§ What you are asked to do
Show every line in the entries below where the word "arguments" appears.

§ Input data
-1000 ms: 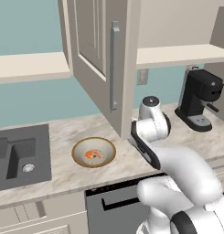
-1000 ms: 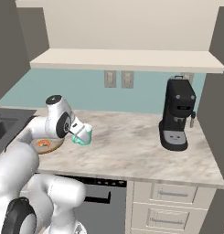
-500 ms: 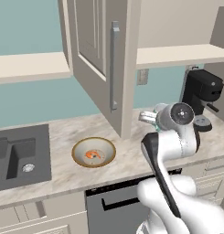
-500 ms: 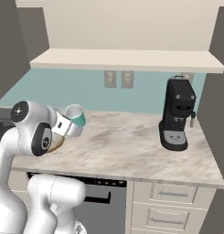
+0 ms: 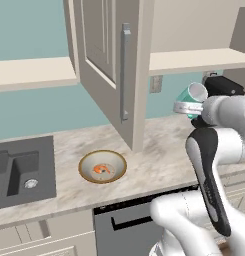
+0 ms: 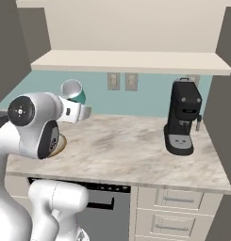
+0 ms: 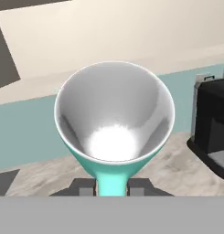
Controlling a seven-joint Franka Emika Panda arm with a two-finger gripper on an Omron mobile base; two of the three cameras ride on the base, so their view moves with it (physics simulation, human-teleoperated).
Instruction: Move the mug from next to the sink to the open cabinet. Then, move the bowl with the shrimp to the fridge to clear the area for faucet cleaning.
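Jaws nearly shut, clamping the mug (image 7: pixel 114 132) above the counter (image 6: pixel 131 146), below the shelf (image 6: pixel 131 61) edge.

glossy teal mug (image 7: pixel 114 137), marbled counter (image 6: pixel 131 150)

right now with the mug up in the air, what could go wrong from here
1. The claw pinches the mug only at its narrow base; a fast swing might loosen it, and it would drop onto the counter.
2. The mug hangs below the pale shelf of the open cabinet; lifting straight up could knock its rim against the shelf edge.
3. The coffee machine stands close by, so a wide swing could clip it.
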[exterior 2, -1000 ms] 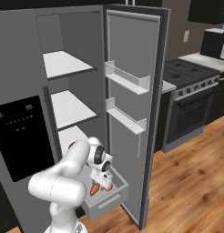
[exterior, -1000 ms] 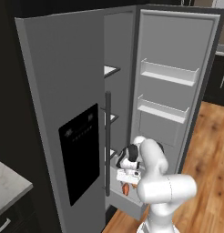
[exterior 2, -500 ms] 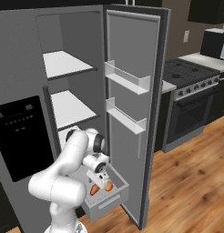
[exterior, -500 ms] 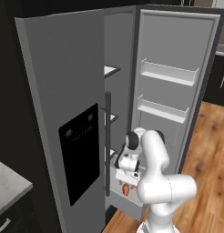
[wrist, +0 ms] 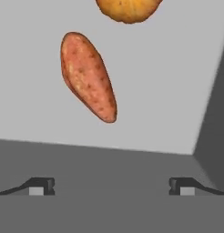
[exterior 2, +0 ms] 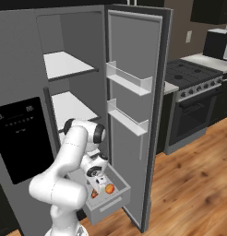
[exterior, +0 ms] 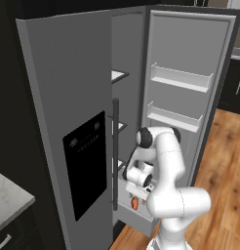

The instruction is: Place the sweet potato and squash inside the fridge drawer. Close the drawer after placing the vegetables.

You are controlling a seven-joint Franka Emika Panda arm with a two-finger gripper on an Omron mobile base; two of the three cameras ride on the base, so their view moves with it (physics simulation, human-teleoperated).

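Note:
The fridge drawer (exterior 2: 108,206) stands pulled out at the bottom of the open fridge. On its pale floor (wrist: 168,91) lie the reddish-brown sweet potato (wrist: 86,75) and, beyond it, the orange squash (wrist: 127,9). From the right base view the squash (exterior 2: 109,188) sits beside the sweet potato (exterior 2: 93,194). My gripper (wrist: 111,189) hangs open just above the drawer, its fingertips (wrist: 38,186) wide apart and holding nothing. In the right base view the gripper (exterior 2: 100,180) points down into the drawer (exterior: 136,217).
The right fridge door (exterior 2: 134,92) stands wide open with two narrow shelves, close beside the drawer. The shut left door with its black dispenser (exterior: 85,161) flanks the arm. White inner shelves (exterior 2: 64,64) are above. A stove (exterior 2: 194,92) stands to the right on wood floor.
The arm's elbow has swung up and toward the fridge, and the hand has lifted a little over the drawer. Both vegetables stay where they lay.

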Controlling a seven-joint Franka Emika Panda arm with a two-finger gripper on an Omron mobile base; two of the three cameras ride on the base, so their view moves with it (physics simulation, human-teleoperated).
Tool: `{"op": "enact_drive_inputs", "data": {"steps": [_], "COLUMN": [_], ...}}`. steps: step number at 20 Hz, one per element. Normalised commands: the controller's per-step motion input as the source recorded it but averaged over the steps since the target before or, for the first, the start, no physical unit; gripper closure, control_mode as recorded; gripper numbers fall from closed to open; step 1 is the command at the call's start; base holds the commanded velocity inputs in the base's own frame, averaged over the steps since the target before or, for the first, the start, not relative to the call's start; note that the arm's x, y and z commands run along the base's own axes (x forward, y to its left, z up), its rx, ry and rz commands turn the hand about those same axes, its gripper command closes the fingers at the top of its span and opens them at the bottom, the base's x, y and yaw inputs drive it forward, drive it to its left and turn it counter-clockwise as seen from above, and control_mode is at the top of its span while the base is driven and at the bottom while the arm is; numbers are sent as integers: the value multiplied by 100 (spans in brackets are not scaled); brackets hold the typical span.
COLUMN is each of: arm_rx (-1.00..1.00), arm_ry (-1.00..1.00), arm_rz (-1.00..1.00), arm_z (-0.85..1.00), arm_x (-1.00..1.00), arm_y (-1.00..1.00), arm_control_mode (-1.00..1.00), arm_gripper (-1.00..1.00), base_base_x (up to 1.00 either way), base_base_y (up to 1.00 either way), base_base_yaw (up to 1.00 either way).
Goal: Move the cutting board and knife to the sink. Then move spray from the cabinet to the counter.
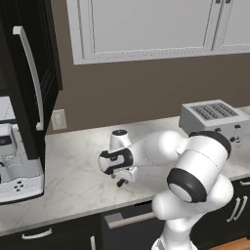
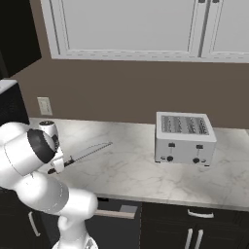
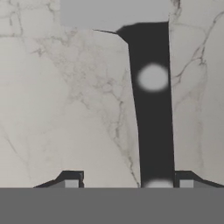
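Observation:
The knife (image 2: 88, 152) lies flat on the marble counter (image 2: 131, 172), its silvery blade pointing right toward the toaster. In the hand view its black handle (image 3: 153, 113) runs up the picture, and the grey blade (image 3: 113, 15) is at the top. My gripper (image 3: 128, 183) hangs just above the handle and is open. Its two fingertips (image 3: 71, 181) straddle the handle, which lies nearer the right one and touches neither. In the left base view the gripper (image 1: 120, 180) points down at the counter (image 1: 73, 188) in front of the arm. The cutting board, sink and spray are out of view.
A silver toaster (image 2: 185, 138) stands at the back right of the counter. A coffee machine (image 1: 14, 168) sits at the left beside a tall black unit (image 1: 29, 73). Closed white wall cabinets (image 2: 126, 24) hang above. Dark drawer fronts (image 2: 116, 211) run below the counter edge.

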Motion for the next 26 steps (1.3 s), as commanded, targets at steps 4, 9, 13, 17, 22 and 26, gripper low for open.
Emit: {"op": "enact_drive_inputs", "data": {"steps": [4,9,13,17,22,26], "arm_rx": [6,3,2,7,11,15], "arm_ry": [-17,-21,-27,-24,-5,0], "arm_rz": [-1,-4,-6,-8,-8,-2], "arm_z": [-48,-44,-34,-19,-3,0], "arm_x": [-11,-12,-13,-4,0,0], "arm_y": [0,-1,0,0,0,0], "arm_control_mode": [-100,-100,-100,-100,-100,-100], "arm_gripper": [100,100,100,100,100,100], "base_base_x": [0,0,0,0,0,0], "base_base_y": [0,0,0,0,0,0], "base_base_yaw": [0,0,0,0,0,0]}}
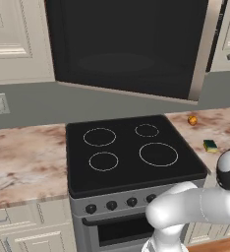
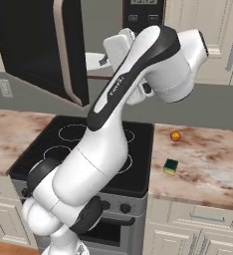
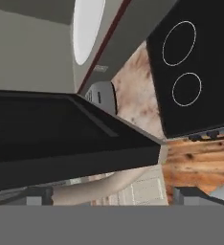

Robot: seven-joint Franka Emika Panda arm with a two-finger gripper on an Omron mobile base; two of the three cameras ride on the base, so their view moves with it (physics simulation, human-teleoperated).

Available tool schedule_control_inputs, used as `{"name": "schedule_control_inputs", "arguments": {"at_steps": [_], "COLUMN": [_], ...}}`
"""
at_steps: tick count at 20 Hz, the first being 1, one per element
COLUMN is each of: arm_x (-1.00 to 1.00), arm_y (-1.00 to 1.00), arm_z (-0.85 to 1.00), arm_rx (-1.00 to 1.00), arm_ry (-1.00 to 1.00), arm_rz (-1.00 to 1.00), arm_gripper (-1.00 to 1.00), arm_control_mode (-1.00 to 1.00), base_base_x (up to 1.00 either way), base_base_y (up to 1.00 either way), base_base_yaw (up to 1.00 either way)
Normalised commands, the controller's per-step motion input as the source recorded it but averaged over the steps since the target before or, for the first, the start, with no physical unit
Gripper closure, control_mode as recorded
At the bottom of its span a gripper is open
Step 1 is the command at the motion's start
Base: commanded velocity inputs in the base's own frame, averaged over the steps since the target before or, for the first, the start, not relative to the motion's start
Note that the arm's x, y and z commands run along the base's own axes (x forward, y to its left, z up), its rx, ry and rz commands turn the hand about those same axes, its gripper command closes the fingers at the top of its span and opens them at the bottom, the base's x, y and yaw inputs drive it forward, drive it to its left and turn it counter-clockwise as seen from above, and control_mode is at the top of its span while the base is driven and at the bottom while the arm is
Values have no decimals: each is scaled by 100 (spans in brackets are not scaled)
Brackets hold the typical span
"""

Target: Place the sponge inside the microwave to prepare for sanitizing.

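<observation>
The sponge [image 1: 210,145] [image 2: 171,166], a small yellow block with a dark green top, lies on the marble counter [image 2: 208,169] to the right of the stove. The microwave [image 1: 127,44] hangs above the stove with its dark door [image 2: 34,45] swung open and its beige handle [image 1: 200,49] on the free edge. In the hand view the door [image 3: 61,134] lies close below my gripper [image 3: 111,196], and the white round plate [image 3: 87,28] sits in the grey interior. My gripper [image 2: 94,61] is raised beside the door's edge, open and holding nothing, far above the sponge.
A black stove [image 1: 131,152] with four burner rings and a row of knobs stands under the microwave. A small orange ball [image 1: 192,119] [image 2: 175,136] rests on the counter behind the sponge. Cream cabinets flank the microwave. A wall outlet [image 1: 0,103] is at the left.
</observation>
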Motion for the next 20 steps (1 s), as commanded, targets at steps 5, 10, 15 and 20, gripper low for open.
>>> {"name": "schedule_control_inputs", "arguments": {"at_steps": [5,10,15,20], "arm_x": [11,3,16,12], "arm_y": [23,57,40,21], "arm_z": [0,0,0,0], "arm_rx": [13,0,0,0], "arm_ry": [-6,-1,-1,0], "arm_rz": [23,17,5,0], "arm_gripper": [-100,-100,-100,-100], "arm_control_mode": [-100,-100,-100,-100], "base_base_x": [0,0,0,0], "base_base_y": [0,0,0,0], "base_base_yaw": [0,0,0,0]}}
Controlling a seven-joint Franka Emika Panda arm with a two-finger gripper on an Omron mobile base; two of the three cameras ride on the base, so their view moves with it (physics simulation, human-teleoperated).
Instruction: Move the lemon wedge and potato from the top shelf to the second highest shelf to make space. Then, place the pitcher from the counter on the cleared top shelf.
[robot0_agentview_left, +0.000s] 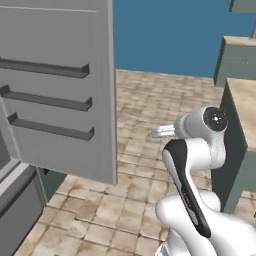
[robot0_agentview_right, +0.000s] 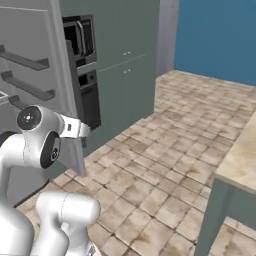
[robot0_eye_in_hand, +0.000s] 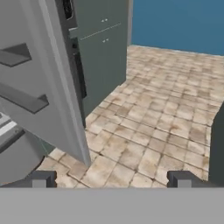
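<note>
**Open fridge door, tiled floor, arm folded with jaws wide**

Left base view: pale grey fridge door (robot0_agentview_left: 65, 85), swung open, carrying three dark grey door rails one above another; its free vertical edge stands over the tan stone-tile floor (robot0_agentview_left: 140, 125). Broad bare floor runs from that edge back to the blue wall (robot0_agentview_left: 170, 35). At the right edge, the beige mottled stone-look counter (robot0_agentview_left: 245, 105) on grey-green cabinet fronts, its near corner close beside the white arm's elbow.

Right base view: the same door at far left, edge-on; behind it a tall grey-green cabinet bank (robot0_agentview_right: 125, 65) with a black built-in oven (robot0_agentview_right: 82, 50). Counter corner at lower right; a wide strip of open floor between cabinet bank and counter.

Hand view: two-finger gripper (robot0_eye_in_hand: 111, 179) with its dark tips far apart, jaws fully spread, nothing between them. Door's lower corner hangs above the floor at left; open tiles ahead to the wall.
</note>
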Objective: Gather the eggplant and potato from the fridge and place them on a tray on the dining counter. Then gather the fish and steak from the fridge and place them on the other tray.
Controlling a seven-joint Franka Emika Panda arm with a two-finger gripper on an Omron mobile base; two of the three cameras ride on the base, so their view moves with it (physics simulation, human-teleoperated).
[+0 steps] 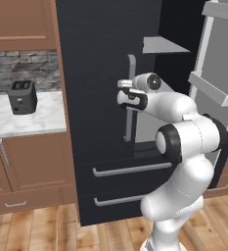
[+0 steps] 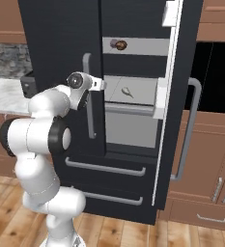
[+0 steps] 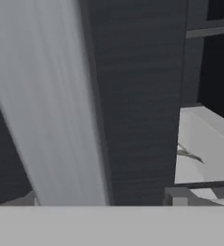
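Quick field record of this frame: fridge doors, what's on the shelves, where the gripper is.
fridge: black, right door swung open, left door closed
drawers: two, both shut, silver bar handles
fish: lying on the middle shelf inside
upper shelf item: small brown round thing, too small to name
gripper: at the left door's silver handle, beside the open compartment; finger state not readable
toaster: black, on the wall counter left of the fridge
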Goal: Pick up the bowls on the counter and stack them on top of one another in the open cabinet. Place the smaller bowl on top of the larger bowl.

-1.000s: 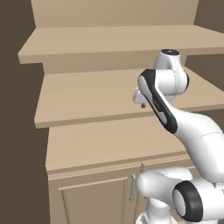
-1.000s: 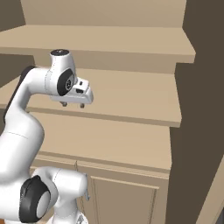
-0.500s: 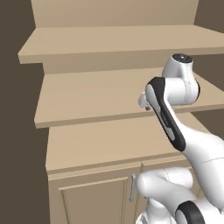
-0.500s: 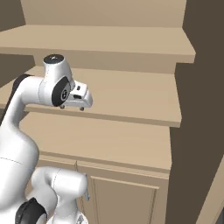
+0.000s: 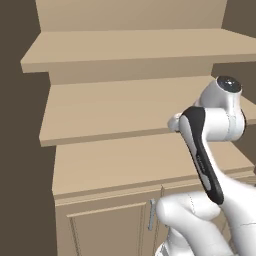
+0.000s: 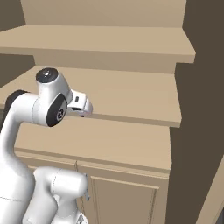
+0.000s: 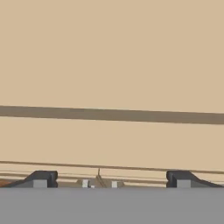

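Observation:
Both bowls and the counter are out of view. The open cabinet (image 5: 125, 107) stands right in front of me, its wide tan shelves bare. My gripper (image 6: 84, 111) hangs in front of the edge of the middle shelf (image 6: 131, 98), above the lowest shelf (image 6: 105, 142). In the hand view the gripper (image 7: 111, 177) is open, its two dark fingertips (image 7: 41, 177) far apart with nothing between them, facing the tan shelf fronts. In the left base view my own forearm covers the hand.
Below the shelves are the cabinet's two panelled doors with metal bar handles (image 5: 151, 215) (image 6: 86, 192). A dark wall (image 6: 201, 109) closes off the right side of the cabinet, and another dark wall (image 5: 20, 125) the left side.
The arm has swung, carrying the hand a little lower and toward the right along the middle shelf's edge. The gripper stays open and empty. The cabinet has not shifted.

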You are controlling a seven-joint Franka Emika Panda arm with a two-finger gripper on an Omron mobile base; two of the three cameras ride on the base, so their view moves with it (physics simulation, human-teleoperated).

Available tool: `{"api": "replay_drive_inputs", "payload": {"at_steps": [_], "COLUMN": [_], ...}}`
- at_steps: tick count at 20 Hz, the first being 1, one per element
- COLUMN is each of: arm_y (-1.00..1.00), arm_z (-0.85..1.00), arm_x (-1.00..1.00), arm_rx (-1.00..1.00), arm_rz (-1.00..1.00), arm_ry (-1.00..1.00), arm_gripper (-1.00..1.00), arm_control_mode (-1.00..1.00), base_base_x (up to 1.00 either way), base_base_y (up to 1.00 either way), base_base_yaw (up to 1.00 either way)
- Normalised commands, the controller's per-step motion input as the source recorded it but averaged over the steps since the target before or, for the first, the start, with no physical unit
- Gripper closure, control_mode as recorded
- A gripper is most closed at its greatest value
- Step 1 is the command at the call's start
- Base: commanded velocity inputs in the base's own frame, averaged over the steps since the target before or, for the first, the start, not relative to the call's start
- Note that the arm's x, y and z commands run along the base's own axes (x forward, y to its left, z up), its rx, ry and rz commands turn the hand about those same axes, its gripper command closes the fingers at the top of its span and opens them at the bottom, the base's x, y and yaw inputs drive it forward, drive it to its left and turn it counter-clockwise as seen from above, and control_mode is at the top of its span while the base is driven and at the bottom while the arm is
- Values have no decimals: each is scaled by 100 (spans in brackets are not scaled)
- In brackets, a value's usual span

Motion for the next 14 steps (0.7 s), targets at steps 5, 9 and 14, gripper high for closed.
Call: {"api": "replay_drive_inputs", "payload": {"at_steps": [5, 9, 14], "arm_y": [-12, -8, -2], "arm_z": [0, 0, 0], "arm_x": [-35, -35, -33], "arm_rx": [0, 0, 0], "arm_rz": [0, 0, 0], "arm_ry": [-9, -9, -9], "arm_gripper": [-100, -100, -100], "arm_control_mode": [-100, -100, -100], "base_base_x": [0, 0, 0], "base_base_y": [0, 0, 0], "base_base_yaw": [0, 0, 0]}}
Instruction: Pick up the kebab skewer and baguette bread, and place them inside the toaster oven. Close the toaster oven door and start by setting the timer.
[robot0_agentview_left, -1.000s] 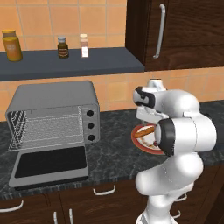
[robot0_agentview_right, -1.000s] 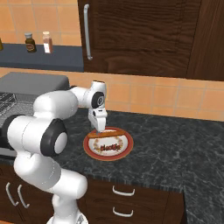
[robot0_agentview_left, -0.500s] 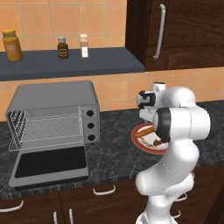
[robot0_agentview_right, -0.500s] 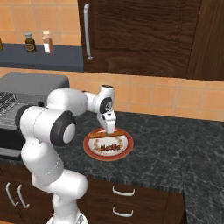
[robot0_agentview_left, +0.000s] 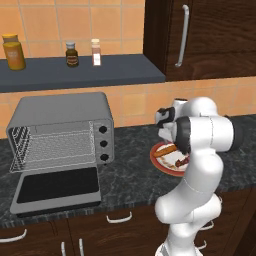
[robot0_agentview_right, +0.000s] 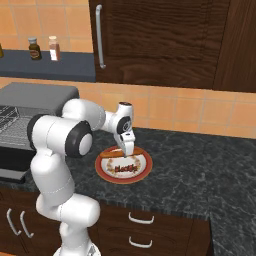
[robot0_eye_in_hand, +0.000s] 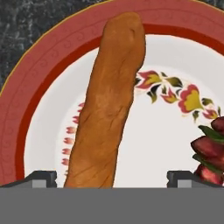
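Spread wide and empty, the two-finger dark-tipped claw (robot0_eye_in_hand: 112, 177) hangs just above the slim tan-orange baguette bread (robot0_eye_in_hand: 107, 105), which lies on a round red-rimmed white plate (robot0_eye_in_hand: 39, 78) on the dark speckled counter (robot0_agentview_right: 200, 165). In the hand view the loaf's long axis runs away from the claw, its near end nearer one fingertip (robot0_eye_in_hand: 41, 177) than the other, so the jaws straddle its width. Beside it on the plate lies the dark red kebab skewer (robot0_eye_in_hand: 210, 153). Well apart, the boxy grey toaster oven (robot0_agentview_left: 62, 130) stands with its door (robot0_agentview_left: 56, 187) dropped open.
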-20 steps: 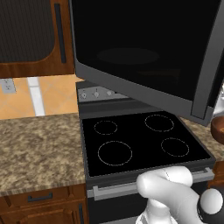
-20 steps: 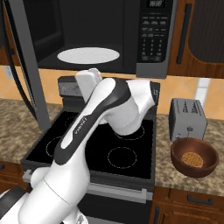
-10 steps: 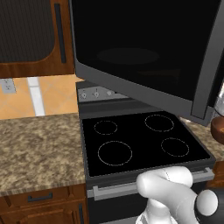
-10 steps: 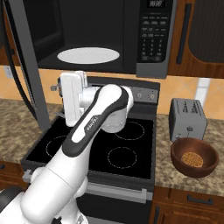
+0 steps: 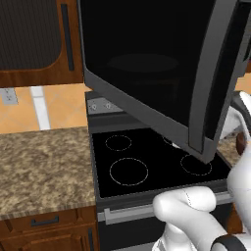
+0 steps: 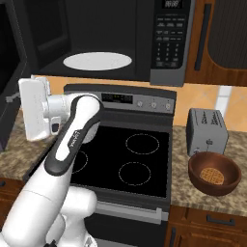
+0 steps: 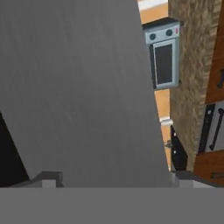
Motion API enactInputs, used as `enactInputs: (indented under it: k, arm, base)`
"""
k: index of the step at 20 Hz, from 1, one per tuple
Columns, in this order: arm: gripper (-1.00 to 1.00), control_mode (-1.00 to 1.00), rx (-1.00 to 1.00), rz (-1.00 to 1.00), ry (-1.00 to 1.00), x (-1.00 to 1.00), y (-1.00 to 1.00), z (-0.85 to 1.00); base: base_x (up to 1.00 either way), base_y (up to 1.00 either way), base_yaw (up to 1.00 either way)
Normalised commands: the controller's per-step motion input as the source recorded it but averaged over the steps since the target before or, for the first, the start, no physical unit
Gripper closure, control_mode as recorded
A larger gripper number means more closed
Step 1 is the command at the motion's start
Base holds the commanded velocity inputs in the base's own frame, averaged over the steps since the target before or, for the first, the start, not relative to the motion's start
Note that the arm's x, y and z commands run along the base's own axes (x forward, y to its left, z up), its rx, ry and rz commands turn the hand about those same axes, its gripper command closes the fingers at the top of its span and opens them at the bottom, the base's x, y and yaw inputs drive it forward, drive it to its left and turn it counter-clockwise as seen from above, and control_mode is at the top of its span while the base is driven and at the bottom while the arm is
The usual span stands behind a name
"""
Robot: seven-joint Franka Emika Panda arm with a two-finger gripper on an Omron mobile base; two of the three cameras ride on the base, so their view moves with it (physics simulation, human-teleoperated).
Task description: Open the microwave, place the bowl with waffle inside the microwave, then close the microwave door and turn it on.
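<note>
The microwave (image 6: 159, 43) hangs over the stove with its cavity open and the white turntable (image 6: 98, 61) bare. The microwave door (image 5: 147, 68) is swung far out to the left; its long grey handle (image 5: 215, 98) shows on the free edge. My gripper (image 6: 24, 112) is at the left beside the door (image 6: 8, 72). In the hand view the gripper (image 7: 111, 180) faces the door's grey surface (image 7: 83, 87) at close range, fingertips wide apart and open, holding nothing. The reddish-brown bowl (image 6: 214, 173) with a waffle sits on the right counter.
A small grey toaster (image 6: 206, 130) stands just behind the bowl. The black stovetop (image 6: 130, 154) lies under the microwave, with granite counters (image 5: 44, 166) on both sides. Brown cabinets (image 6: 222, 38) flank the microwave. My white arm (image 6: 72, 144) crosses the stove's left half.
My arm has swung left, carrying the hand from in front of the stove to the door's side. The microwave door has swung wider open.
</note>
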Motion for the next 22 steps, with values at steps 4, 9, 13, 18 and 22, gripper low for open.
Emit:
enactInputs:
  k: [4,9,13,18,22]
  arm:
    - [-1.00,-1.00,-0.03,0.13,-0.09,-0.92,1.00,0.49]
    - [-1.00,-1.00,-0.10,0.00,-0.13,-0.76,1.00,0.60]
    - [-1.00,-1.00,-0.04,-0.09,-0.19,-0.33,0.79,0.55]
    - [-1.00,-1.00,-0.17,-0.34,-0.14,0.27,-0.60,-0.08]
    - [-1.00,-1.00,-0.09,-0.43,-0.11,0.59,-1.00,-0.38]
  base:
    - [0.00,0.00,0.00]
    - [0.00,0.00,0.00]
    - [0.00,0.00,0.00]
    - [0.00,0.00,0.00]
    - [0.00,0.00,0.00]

§ Response below
Available tool schedule_control_inputs, used as `{"name": "schedule_control_inputs", "arguments": {"at_steps": [_], "COLUMN": [_], ...}}`
>>> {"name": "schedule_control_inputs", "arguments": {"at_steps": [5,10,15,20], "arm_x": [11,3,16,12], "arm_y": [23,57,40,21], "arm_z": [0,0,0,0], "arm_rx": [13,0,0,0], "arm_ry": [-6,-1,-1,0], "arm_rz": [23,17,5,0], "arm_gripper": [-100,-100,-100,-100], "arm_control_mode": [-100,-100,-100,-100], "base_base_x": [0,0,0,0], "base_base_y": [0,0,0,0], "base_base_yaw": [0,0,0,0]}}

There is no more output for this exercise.